» **PROBLEM TO WORK ON**:
Would you reproduce every line of the material exactly?

» **DATA SEGMENT**:

= Beginning of Section =

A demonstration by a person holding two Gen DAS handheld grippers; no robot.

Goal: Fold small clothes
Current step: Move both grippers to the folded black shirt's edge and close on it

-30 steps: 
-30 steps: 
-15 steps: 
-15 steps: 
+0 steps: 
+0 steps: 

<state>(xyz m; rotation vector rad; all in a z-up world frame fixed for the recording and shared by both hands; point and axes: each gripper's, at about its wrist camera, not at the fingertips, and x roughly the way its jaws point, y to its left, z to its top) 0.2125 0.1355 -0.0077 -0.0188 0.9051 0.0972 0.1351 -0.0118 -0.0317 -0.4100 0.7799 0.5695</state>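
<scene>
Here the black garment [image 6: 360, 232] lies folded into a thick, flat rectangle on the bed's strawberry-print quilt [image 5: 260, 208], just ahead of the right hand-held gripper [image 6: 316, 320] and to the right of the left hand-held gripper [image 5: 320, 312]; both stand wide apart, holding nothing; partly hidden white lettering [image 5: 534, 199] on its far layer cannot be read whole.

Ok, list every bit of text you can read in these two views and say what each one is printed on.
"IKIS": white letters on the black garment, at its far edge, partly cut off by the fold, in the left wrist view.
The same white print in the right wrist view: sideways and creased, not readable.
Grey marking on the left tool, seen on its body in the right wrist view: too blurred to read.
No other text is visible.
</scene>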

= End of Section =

» **ANSWER TO THE PROBLEM**:
A demonstration by a person holding two Gen DAS handheld grippers; no robot.

Goal: Fold small clothes
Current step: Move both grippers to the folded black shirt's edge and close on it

-30 steps: 
-30 steps: 
-15 steps: 
-15 steps: 
+0 steps: 
+0 steps: 

<state>(xyz m; rotation vector rad; all in a z-up world frame fixed for the recording and shared by both hands; point and axes: each gripper's, at about its wrist camera, not at the fingertips, and x roughly the way its jaws point, y to its left, z to its top) 0.2125 0.1355 -0.0077 -0.0188 0.9051 0.0972 0.1351 -0.0118 -0.0317 -0.4100 0.7799 0.5695</state>
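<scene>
Here the black garment [image 6: 360, 232] lies folded into a thick, flat rectangle on the bed's strawberry-print quilt [image 5: 260, 208], just ahead of the right hand-held gripper [image 6: 316, 320] and to the right of the left hand-held gripper [image 5: 320, 312]; both stand wide apart, holding nothing; partly hidden white lettering [image 5: 534, 199] on its far layer cannot be read whole.

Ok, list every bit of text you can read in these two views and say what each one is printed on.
"IKIS": white letters on the black garment, at its far edge, partly cut off by the fold, in the left wrist view.
The same white print in the right wrist view: sideways and creased, not readable.
Grey marking on the left tool, seen on its body in the right wrist view: too blurred to read.
No other text is visible.
</scene>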

No more output will be given for this exercise.